A literatura e as novas mídias
À medida que o ser humano muda na sociedade, evoluindo em sua história, a literatura tende a acompanhar esse processo e a se transmutar em suas formas de reprodução, uma vez que está totalmente ligada ao processo de formação e desenvolvimento da sociedade, refletindo toda a complexidade que envolve a condição humana. Segundo Polar (2000, p. 16), “as obras literárias e seus sistemas de pluralidade são signos e remetem sem exceção possível a categorias supraestéticas: o homem, a sociedade, a história”, uma vez que a literatura se funde na condição esclarecedora da aventura do ser humano na Terra. Portanto, para ele, a literatura é parte integrante de uma realidade e de história específicas, produzidas socialmente, em que não há neutralidade e em constante transformação (Polar, 2000). Nos tempos atuais, principalmente com o avanço da tecnologia, temos presenciado essa transmutação das formas de produção da literatura que acompanham os ritmos da humanidade, a fim de atender os seus anseios.
Trazendo essa discussão para o âmbito da sala de aula, a Base Nacional Comum Curricular considera que “a literatura enriquece nossa percepção e nossa visão de mundo” (Brasil, 2018b, p. 499); além disso, destaca que a leitura do texto literário ocupa posição nuclear no Ensino Médio e ressalta que,
por força de certa simplificação didática, as biografias de autores, as características de épocas, os resumos e outros gêneros artísticos substitutivos, como o cinema e as HQs, têm relegado o texto literário a um plano secundário do ensino (BNCC, 2018b, p. 499, grifos nossos).
O documento orienta a recolocação dos textos literários como ponto de partida para o ensino da Literatura e sugere a intensificação de seu convívio com os estudantes, mas ressalva, em nota de rodapé, que
é possível e desejável que se trabalhe com HQs, filmes, animações, entre outras produções baseadas em literaturas, incluindo análises sobre seus processos de produção e recepção. O que deve ser evitado é a simples substituição dos textos literários por essas produções (BNCC, 2018, p. 499, nota de rodapé, grifo nosso).
A observação feita na BNCC sobre a “simplificação didática” que tem ocorrido com a leitura do texto literário, relegando-o a segundo plano, e a ressalva feita na nota de rodapé revelam como alguns gêneros híbridos ainda são vistos na sociedade, principalmente quando orientados por documentos oficiais. Canclini (2013) ajuda a compreender esses processos de hibridização tão importantes quanto as obras consagradas que foram por muito tempo sacralizadas na literatura. Segundo o autor, trata-se de “processos socioculturais nos quais novas estruturas ou práticas discretas, que existem de forma separada, se combinam para gerar novas estruturas, objetos e práticas” (Canclini, 2013, p. 19).
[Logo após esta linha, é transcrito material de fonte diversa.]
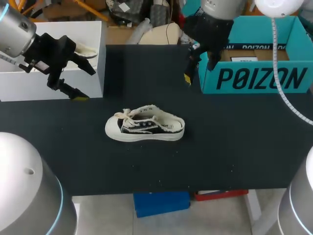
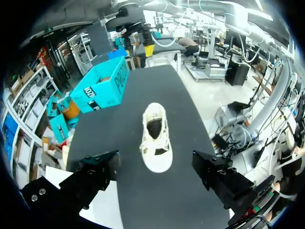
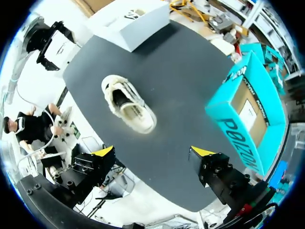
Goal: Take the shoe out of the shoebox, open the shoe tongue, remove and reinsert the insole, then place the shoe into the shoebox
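Currently the low-top sneaker (image 1: 145,128) is sitting outside the shoebox (image 1: 259,78).
It is resting upright mid-worktop (image 1: 234,147), toe toward my left, while the open teal shoebox is standing at the far right corner. I am holding my left gripper (image 1: 82,81) and my right gripper (image 1: 199,68) empty above the far edge, fingers wide apart.

Dark table (image 1: 234,147) in front of me, and the shoe (image 1: 145,128) sits upright on its sole near the middle, toe pointing to my left. The teal shoebox (image 1: 259,78) stands open at the far right corner, with a white box (image 1: 49,83) at the far left.
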Controlling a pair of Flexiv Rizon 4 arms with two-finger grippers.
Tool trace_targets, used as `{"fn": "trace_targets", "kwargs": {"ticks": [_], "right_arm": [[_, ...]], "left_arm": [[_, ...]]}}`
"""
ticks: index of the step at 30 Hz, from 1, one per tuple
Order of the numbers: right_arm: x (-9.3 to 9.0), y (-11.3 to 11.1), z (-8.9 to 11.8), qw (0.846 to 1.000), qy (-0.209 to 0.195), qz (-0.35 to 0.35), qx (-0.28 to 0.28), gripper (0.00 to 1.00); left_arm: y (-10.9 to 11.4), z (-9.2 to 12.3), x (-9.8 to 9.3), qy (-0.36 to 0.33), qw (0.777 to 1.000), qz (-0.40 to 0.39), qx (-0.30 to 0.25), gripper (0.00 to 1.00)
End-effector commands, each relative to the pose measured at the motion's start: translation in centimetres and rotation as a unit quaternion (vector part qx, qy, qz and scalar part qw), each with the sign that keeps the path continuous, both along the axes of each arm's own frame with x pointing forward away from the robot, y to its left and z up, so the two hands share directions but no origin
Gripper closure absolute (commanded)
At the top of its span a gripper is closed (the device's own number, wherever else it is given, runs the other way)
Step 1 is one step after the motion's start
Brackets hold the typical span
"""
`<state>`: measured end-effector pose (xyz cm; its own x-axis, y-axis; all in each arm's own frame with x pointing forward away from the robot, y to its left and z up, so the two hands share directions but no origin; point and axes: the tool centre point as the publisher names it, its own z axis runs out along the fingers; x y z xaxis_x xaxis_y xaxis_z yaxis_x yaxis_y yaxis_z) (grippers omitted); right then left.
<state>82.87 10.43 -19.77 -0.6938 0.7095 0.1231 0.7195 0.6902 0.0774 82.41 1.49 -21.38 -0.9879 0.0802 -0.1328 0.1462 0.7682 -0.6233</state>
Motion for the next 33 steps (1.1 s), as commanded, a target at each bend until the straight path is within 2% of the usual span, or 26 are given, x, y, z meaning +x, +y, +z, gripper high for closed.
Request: {"fn": "trace_targets", "kwargs": {"ticks": [1,6,11,13,16,18,33], "right_arm": [[-0.3,-0.4,-0.1,0.991,-0.025,0.129,0.038,0.00],[-0.3,-0.4,-0.1,0.991,-0.025,0.129,0.038,0.00],[-1.9,3.2,-2.5,0.972,-0.099,0.198,0.074,0.00],[-2.6,3.9,-4.0,0.970,-0.108,0.205,0.066,0.00],[-3.5,4.6,-5.6,0.964,-0.164,0.202,0.062,0.00],[-4.1,4.7,-6.6,0.963,-0.181,0.191,0.060,0.00],[-4.1,4.7,-6.6,0.963,-0.181,0.191,0.060,0.00]], "left_arm": [[0.0,-0.1,0.0,-0.001,1.000,0.000,0.000,0.00],[0.0,-0.1,0.0,-0.001,1.000,0.000,0.000,0.00],[0.0,-0.1,0.0,-0.001,1.000,0.000,0.000,0.00],[0.0,-0.1,0.0,-0.001,1.000,0.000,0.000,0.00],[0.0,-0.1,0.0,-0.001,1.000,0.000,0.000,0.00],[0.0,-0.1,0.0,-0.001,1.000,0.000,0.000,0.00],[0.0,-0.1,0.0,-0.001,1.000,0.000,0.000,0.00]]}}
Nessa esteira, destacam-se também os dispositivos de reprodução em que os livros e seus mais diversos suportes e mídias aparecem na atualidade, como os e-books, audiolivros, podcasts, seriados exibidos nas plataformas de streaming e outras variações híbridas, como as HQs, por exemplo. Nas formas de linguagem e na literatura, esses processos são muito comuns nos tempos atuais, principalmente com o advento da tecnologia moderna. As histórias em quadrinhos, os filmes, os seriados exibidos nas plataformas de streaming, as animações, os fanfiction ou fanfics (Stein, s/d), histórias criadas a partir de personagens e outras histórias já existentes, são exemplos de como essas hibridizações acontecem na relação com a literatura e atraem tanto o público da atualidade. A esse respeito, podemos pensar nas telenovelas brasileiras que resgatam obras clássicas, apresentando releituras que aproximam o leitor da obra original e mesclam o passado com o presente envolvendo os leitores e telespectadores, a exemplo de telenovelas como O cravo e a rosa, que foi baseada na obra A Megera Domada, de William Shakespeare, e ambientada na cidade de São Paulo em meados dos anos de 1920.
Sobre essa questão, Grijó (2005) afirma que
esta nova forma de difundir a literatura para a escola e de “iniciar” os alunos tem apelos que parecem difíceis de resistir, pois faz circular os cânones, tão caros à academia; cria um novo e enorme mercado para os livros paradidáticos e ainda fornece à sociedade [...] a sensação de formação de uma geração de intelectuais que não apenas leem livros, mas leem Camões Shakespeare, Cervantes entre outros (Grijó, 2005, p. 2).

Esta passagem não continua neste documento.